Sharkey stopped sorting and looked at Gorman's feet. He was wearing brown low-cut jogging shoes—canvas tops, rubber soles. The shoes had been reversed, right shoe on left foot.
"No," Chee said. "That's right."
Sharkey stared at him quizzically.
"I mean," said Chee, "that's the way it's done. In the traditional way, when you prepare a corpse for burial you reverse the moccasins. Switch 'em." Chee felt his face flushing under Sharkey's gaze. "So the ghost can't follow the man after death."
Silence. Sharkey resumed his examination of the artifacts from Gorman's billfold.
Chee looked at Gorman's head. There was dirt on his forehead, and his hair was dusty from the rockfall that had buried it. But it was more than dusty. It was tangled and greasy—the hair of a man who had lain for days dying.

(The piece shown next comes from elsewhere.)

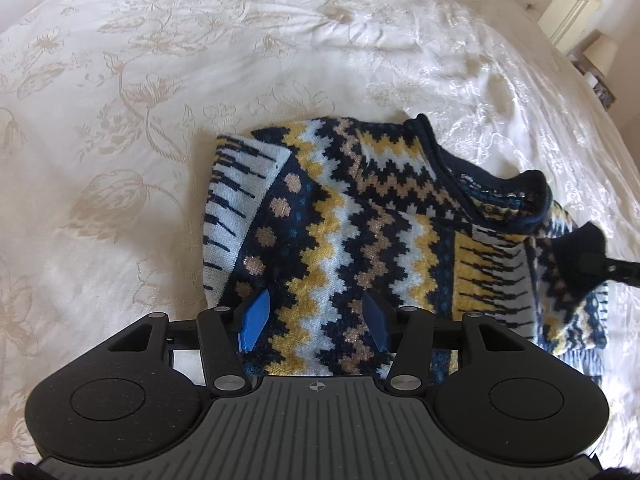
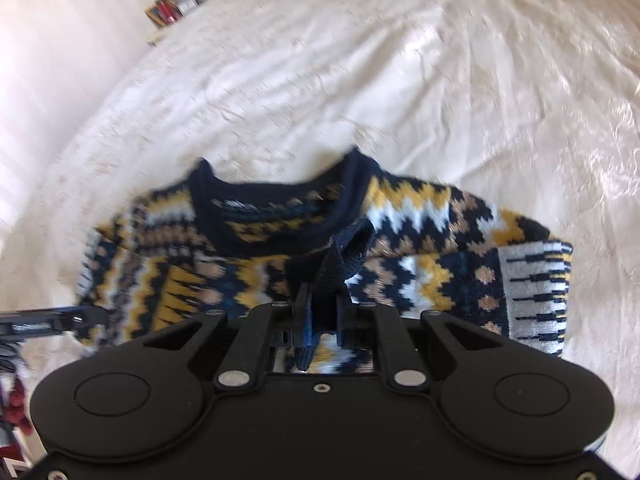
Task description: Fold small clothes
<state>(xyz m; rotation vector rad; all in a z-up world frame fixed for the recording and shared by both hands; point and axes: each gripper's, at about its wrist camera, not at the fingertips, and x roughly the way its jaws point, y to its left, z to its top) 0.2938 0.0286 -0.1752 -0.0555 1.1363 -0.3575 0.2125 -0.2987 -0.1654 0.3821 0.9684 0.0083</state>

"Lots of money," Sharkey said. "visa, Mastercard, California driver's license. California hunting license. Membership card in Olympic Health Club. Mug shots of two women. Coupon to get two Burger Chefs for the price of one. Social Security card. That's it."
Sharkey felt in the pockets of Gorman's jacket, unbuttoned it and checked his shirt pockets, turned the pockets of his trousers inside out. There was absolutely nothing in Gorman's pockets.